Abstract:
The rapid advancement of Industry 4.0 has prompted manufacturing firms worldwide—especially in emerging economies like China—to embrace high levels of automation in pursuit of greater efficiency,consistency,and scalability. While automation streamlines production and reduces dependency on manual labor,it also imposes new cognitive and coordination demands on frontline employees. In particular,unanticipated events such as peer turnover can destabilize these tightly coupled human-machine systems,raising critical questions about how automation interacts with organizational shocks to affect individual productivity over time. However,existing literature has yet to fully investigate the dynamic and contingent nature of this interaction. To address this gap,this study draws on Information Processing Theory (IPT) to examine how peer turnover influences employee performance under varying levels of job automation,and how workers recover from such disruptions.
Using a unique panel dataset from a leading heavy-equipment manufacturing firm in North China,we track monthly productivity data for 333 frontline employees across a 5-year period (2019—2023),yielding 7087 worker-month observations. This rich longitudinal design enables us to isolate and analyze productivity patterns before,during,and after peer turnover events. We adopt a mixed-effects discontinuous growth model to estimate short- and medium-term changes in productivity trajectories,and triangulate our findings through 18 semi-structured interviews with workers and supervisors to uncover the underlying mechanisms of disruption and adaptation.
Our empirical analysis reveals a U-shaped trajectory in employee productivity surrounding peer turnover. Specifically,productivity drops significantly in the month of a coworkers departure and begins a gradual recovery thereafter. This pattern is consistent with IPTs prediction that unanticipated organizational change temporarily exceeds employees information processing capacity,triggering performance setbacks until adaptation processes are activated. Importantly,our moderation analysis shows that job automation intensifies the negative effects of turnover and slows the pace of recovery. Workers assigned to highly automated production lines—characterized by rigid process interdependence,real-time system control,and limited task discretion—experience both a steeper decline and a more protracted rebound in performance compared to their counterparts in less automated roles. These findings challenge the prevailing view of automation as a stabilizing buffer against labor-related disruptions,and instead suggest that automation can amplify disruption effects by constraining adaptive flexibility and increasing information load.
The qualitative evidence supports these findings by identifying three key breakdowns in information processing during the post-turnover period. Firstly,task overload—remaining workers must absorb additional responsibilities without preparation,stretching their cognitive and physical capacity; Secondly,disrupted informal coordination—peer-to-peer knowledge exchange,tacit guidance,and situational troubleshooting diminish,hampering effective task calibration; Thirdly,low system transparency—automated systems often lack intuitive feedback channels,making it difficult for workers to interpret problems or adjust their behaviors in real-time. In highly automated contexts,these breakdowns persist longer and are harder to correct due to the inherent rigidity of the system and the limited affordance for improvisation. During the recovery phase,the three gradual adaptation mechanisms also take effect. Workers develop operational fluency,engage in trial-and-error learning,and collaboratively restructure task responsibilities within their teams. Yet these mechanisms unfold at a slower pace in automated environments,where employees have less room to experiment and reconfigure workflows.

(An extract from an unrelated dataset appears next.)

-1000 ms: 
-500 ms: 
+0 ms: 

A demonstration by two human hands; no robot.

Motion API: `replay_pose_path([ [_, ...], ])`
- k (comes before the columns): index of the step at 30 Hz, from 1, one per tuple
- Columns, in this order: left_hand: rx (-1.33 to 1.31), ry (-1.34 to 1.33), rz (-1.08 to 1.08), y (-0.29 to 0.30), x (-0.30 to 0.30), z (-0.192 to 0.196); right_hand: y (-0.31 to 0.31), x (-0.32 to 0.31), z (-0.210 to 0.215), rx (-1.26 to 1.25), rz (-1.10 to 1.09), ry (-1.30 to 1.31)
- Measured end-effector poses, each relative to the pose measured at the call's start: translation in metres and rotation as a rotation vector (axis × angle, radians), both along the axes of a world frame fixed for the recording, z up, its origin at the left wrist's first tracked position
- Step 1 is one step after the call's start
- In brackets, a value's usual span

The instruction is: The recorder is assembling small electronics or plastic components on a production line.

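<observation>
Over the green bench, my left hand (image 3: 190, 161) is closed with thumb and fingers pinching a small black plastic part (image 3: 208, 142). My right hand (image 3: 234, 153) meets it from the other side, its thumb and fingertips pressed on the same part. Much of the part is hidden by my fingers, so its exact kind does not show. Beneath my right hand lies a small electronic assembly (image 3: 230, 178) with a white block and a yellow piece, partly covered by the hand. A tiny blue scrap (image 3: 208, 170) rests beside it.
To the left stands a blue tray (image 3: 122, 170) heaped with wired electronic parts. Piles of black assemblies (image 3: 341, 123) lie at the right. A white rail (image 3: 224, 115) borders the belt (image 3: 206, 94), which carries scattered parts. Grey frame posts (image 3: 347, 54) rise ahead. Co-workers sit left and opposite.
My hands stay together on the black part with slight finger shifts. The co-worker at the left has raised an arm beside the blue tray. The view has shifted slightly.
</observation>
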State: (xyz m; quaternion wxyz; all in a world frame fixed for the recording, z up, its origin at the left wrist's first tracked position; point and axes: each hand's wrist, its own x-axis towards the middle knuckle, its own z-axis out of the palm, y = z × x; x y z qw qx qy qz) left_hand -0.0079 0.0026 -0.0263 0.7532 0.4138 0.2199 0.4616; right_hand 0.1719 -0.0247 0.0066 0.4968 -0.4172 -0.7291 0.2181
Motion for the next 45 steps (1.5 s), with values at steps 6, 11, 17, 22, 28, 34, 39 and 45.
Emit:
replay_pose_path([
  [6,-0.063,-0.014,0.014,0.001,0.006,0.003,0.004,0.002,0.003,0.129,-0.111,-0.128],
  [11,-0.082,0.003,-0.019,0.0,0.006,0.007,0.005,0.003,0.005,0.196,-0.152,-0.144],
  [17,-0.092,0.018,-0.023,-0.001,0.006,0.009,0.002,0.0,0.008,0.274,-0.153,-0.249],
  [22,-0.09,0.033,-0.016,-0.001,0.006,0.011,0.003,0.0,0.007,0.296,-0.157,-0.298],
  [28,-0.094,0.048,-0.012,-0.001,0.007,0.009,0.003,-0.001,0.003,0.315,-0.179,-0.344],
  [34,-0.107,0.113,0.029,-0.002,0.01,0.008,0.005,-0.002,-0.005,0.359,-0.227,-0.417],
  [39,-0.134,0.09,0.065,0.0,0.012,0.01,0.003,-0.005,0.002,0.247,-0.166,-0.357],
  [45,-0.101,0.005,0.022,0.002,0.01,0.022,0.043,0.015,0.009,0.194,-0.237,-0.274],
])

This study makes three theoretical contributions. Firstly,It extends Information Processing Theory by demonstrating how automation not only alters the structure of task execution but also reshapes the flow and burden of information processing during organizational transitions. Secondly,it introduces a dynamic and context-sensitive perspective to understanding the performance effects of peer turnover,highlighting the role of technological context as a key moderator. Thirdly,it contributes to the literature on socio-technical systems by detailing how automation conditions the interplay between human cognition,coordination mechanisms,and adaptive capacity. From a practical perspective,the study offers several implications for firms engaged in production automation transformation. Managers should recognize that automation does not uniformly mitigate disruptions,and may in fact increase organizational fragility in response to labor shocks. Therefore,firms should invest in modular task design,cross-functional training,and supportive automation systems that empower employees to respond flexibly to unexpected changes. Furthermore,organizations should prioritize building redundant communication channels and enhancing workforce-system integration to ensure resilience during critical personnel transitions.
In summary,this study provides a comprehensive,data-driven exploration of how peer turnover interacts with automation to shape productivity dynamics on the factory floor. By integrating panel data econometrics with qualitative field insights,it advances theoretical and practical understanding of human adaptability in technology-intensive work settings. The findings hold broad relevance for researchers and practitioners interested in organizational resilience,workforce management,and the human implications of industrial automation in emerging markets.